Task instructions:
Everything in the data below is left aside except the lines from the one containing "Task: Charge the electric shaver" through the one containing "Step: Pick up"; repeat those exactly.

Dataset records:

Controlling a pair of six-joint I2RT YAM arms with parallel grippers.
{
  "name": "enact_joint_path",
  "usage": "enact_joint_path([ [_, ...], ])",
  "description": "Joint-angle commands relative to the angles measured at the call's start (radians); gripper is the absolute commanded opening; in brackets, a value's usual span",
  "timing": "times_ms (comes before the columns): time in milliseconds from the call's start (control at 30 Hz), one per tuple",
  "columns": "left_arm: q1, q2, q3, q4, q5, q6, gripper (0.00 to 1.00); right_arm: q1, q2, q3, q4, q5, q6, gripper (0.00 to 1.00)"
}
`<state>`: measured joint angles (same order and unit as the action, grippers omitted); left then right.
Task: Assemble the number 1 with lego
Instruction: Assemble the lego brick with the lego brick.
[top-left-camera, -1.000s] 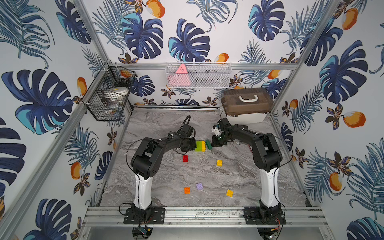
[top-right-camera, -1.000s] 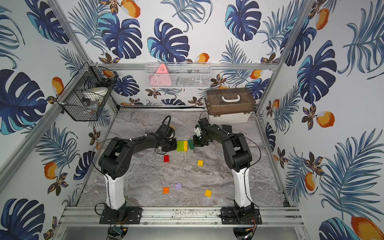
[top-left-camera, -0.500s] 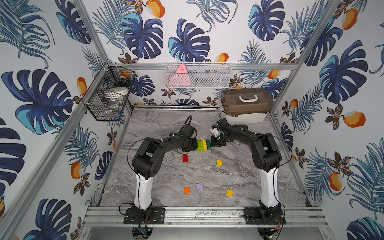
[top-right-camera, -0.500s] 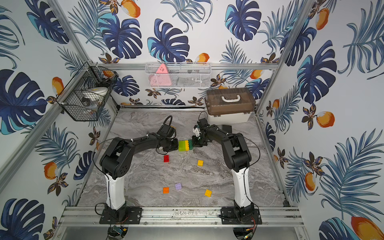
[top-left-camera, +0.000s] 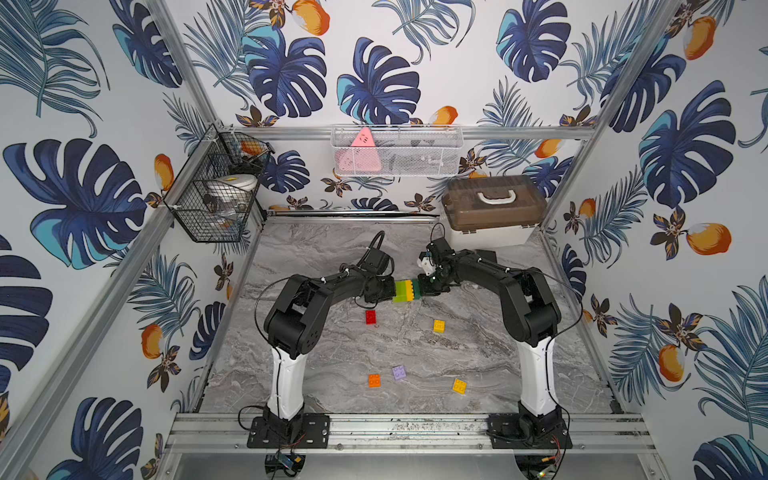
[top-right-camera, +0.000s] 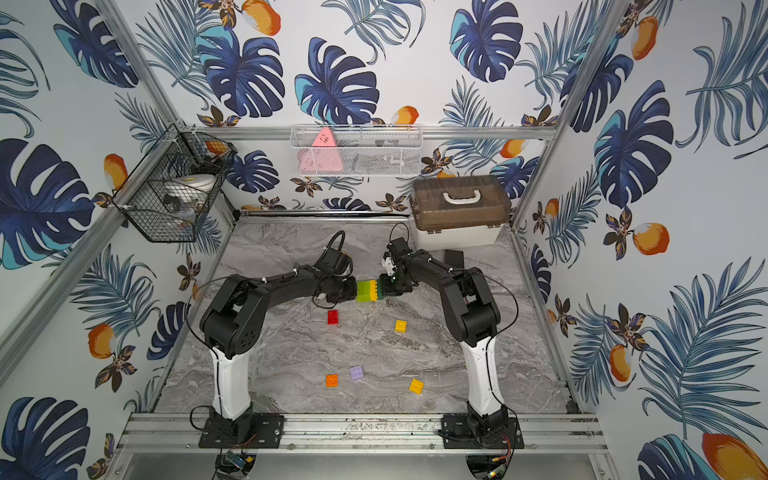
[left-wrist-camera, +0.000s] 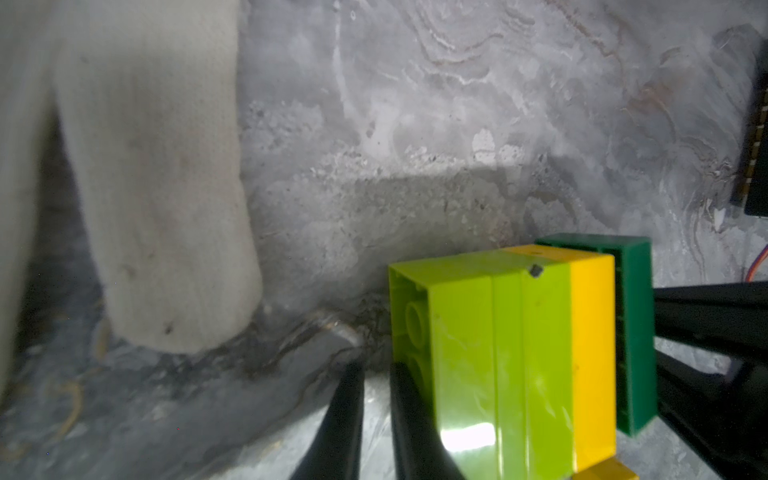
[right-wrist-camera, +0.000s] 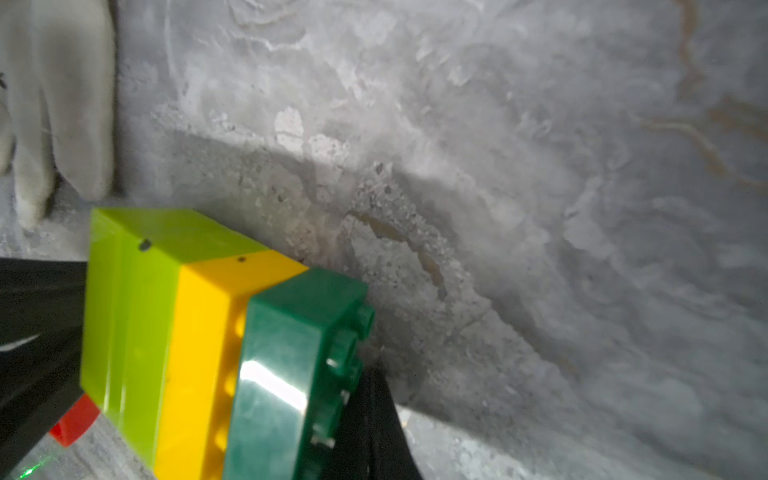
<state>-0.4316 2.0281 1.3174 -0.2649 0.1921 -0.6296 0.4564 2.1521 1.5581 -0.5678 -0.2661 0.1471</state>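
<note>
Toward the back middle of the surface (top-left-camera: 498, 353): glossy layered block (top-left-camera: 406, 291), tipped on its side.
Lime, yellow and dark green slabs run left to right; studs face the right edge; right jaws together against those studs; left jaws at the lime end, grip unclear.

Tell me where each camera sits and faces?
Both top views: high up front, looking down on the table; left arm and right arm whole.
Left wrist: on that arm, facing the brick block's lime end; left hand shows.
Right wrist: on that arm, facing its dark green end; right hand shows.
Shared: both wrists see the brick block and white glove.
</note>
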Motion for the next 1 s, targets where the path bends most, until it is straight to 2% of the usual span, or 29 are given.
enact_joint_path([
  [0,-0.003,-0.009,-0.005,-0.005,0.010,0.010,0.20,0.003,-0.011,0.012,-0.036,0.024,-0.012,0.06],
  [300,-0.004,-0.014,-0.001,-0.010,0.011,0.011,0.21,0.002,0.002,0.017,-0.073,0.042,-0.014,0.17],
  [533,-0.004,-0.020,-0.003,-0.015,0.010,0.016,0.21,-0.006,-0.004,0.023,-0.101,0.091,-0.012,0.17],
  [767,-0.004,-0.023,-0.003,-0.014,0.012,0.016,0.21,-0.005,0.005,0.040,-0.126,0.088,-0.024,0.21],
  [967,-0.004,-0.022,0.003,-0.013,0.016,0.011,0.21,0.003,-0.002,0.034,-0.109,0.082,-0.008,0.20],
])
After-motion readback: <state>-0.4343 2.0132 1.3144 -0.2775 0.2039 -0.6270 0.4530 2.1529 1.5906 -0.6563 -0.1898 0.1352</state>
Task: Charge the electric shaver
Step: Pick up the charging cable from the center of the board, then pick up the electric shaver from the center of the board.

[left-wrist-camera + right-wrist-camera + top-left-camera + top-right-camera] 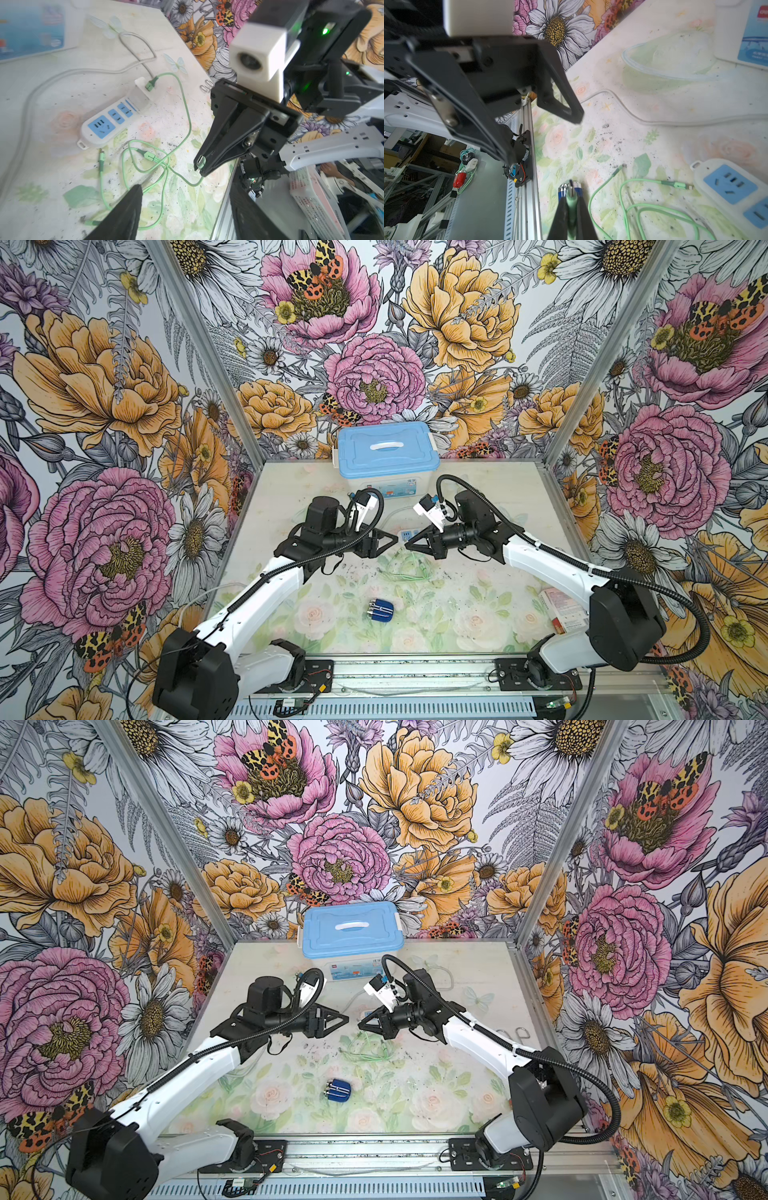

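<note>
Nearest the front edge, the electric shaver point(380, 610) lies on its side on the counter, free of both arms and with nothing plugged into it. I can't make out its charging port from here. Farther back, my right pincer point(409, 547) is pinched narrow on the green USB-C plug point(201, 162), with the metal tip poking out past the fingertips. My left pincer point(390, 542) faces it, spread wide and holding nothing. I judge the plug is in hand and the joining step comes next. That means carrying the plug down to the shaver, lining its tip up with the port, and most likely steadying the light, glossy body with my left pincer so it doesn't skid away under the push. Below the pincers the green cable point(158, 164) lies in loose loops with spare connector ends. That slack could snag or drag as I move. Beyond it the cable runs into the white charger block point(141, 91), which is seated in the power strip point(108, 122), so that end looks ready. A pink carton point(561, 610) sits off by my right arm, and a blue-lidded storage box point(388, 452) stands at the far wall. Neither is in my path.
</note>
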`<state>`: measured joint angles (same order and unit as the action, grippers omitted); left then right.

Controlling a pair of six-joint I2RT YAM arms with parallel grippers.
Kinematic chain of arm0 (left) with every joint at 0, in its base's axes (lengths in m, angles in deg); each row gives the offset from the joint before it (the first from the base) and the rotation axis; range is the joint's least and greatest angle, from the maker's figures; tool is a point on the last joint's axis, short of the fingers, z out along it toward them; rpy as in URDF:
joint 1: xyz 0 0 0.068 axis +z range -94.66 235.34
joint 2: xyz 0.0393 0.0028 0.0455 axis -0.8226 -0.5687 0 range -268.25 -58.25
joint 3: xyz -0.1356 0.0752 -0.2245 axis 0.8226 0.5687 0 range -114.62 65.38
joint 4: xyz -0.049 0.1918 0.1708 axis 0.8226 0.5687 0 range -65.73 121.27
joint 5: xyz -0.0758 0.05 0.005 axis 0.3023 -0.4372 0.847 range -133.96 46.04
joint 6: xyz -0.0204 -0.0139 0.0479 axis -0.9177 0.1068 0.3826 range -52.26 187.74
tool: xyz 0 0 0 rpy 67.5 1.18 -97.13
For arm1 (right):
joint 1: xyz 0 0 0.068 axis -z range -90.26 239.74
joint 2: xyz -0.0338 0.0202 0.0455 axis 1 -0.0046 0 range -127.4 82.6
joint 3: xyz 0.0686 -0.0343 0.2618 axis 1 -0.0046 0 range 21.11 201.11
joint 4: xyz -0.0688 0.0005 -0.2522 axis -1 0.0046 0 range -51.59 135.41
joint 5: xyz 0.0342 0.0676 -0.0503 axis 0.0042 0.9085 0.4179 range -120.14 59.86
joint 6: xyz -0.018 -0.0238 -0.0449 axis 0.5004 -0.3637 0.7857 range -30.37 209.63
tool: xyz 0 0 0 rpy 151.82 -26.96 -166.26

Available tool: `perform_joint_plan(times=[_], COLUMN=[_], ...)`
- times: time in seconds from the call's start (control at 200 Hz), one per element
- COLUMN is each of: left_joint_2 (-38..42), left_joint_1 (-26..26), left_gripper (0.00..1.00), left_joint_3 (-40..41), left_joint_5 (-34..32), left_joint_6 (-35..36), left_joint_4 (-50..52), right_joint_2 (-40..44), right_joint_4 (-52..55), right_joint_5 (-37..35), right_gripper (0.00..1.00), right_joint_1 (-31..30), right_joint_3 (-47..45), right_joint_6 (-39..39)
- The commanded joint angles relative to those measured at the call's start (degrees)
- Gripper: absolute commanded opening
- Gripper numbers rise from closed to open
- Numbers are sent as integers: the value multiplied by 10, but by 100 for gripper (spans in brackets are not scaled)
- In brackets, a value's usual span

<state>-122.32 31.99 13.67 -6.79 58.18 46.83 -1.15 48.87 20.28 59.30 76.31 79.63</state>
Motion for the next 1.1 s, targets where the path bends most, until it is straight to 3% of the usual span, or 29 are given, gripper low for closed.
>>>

Solution:
Task: Charge the electric shaver
Step: Pick up the charging cable from the center of the board, then pick up the electric shaver from the center of the board.

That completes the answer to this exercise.